Más allá de las coincidencias que puedan encontrarse con otros shows del estilo, el paso de Sanz por Córdoba tuvo una característica que lo hizo especial. El artista interactuó con sus fans de principio a fin, les recibió sus regalos, hizo subir a dos de ellas al escenario, leyó sus carteles y hasta bromeó con algunos hombres de las primeras filas, únicos "valientes" entre una multitud femenina.

"Con esta canción te voy a hacer levantar", le dijo el cantante a un joven que, por compromiso de novio, se encontraba sentado en la primera fila. Y así fue como, con una seguidilla de clásicos (los más cantados y esperados de la noche), todos, incluidos los hombres, se pararon y cantaron con él.

Mención aparte merece la puesta en escena, que se conjugó a la perfección para crear una velada memorable. La escenografía, que por momentos parecía simular un cielo estrellado, sumado al romanticismo de las canciones y la simpatía de Sanz hizo que las mujeres se retiraran del show con la sensación de haber vivido una cita perfecta, encuentro que a cualquier otro hombre le cuesta tanto recrear.

Pero el tiempo se terminó y después de más de dos horas y media de show y un cúmulo de buenos momentos, el cantante se despidió. Amiga mía e Y si fuera ella le dieron el broche de oro a una velada que muchos hubieran deseado infinita. La gente cantó las últimas canciones a todo pulmón y quedó demostrado que son esos eternos clásicos los que, a pesar del paso del tiempo, siguen haciendo valer la entrada.

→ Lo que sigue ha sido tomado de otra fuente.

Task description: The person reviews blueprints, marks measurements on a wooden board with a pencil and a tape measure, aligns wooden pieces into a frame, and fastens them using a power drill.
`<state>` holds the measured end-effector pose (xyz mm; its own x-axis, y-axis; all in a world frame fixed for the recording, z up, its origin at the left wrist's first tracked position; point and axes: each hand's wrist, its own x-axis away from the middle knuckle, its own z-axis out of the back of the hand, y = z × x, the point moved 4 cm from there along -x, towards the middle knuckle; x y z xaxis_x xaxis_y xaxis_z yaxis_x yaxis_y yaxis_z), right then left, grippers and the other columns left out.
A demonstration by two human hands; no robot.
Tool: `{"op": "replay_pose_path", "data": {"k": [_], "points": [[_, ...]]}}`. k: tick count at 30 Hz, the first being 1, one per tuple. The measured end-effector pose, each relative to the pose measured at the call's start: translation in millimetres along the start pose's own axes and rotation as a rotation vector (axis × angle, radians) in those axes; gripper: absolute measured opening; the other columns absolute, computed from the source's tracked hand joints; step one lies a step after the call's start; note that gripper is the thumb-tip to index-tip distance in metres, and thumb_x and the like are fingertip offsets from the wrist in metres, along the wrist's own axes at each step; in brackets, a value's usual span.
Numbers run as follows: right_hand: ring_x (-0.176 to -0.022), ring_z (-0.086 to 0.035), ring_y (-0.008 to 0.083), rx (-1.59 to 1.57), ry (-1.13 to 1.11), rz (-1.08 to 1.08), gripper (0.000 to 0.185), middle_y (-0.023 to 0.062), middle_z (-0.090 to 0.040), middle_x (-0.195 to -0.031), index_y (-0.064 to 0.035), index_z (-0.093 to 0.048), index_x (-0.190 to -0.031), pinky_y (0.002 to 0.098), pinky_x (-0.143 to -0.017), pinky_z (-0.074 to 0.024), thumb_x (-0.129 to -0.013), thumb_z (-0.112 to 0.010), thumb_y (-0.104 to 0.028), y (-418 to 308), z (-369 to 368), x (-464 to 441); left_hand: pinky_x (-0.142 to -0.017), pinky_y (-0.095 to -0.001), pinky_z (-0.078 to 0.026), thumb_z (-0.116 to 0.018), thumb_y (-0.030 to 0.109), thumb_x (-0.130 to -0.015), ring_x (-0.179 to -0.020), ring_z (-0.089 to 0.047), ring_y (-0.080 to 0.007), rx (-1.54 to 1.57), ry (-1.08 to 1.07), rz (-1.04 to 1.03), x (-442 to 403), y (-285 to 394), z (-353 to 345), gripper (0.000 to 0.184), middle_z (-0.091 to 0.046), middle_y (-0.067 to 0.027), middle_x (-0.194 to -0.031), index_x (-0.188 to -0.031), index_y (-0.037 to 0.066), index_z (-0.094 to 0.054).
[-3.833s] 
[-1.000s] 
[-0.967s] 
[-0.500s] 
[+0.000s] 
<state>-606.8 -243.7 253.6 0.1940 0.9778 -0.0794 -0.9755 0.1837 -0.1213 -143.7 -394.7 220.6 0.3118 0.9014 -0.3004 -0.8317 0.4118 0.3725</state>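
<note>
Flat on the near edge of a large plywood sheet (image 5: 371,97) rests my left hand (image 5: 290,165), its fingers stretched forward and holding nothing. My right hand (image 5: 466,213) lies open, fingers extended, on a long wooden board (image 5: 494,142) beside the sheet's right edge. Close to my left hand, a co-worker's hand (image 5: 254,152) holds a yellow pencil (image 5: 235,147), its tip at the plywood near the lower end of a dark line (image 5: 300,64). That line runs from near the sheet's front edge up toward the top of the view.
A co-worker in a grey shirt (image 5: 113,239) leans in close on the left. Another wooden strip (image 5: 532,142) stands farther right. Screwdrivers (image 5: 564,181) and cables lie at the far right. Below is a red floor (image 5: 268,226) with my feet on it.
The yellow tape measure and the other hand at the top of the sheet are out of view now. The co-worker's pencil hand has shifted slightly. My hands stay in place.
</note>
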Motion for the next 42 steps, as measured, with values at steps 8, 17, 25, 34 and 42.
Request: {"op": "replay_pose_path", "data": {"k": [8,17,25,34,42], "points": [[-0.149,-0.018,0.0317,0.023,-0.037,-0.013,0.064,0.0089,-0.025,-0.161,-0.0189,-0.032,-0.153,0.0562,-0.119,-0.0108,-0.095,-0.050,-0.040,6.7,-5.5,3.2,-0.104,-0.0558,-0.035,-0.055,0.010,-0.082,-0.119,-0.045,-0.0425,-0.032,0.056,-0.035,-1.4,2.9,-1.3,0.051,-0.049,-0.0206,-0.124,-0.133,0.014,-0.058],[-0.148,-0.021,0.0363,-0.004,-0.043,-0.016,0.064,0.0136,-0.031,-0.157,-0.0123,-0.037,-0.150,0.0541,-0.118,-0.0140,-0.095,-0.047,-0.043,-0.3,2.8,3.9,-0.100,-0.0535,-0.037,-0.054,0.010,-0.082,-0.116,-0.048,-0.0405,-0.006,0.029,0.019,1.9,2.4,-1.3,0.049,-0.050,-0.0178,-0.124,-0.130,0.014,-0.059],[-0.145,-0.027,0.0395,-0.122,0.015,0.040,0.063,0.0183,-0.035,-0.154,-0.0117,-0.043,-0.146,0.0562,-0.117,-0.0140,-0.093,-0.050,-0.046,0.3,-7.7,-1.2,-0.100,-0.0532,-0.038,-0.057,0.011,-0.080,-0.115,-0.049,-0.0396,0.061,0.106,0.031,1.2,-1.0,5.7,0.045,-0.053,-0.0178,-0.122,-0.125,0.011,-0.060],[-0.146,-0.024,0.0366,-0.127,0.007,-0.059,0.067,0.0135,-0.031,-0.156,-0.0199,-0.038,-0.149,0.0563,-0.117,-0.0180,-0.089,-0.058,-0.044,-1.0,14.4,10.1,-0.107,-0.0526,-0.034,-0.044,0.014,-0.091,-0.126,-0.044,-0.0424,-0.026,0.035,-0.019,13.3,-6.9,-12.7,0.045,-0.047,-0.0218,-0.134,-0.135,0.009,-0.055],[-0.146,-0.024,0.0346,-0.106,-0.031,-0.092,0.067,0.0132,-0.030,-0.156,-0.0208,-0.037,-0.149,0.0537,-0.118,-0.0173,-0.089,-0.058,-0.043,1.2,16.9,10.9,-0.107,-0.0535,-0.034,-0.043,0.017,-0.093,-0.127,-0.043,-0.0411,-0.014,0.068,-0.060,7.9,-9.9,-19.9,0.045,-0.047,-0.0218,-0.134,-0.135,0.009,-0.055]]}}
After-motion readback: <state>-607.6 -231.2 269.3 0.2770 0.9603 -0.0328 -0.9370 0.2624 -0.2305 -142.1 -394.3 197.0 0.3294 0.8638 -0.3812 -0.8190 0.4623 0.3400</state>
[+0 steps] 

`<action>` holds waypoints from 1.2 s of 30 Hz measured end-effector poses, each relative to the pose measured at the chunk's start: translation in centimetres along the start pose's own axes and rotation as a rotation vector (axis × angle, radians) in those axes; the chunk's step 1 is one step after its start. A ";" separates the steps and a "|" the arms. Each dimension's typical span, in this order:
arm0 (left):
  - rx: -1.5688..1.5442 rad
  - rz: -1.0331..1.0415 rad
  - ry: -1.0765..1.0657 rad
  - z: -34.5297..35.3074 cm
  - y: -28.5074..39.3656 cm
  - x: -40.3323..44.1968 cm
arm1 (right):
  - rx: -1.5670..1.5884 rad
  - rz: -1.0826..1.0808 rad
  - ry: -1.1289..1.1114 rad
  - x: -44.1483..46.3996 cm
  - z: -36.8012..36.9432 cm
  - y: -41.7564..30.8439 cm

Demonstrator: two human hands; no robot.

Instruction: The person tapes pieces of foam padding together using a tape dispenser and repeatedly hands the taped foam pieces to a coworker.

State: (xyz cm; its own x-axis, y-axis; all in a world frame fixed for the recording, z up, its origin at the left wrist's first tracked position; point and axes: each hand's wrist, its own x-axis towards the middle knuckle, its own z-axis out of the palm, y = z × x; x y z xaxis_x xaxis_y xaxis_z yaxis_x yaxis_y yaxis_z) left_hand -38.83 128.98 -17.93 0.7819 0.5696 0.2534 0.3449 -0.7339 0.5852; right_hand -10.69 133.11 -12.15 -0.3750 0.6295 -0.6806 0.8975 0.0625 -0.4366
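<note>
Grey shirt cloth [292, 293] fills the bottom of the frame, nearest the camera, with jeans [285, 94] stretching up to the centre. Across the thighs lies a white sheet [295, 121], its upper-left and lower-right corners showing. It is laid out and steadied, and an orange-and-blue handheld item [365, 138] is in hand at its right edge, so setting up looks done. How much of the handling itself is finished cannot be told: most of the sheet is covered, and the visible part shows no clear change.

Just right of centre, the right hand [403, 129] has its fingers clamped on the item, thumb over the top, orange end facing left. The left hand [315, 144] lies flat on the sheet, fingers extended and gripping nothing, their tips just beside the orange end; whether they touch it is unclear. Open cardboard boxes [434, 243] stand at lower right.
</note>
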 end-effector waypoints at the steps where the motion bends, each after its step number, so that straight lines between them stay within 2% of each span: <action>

Sanz se fue de Córdoba con la felicidad del deber cumplido, los brazos llenos de regalos y una sonrisa genuina -símbolo de una gran noche-. Y sus fanáticas (de edades tan variadas como mujeres había) cruzaron el puente del Orfeo agradecidas por el encuentro y listas para que sus maridos, novios, hermanos, abuelos o padres (que esperaban cual batallón a la salida del show), las devolvieran a la realidad.

Llamando a la mujer acción, Cómo decir sin andar diciendo, Corazón partío, Mi soledad y yo, El alma al aire, Cuando nadie me ve, Enséñame tus manos, Hay un universo de pequeñas cosas, La música no se toca, No me compares, Looking for paradise, No es lo mismo, El alma al aire y Mi Marciana fueron algunas de las canciones que musicalizaron la noche.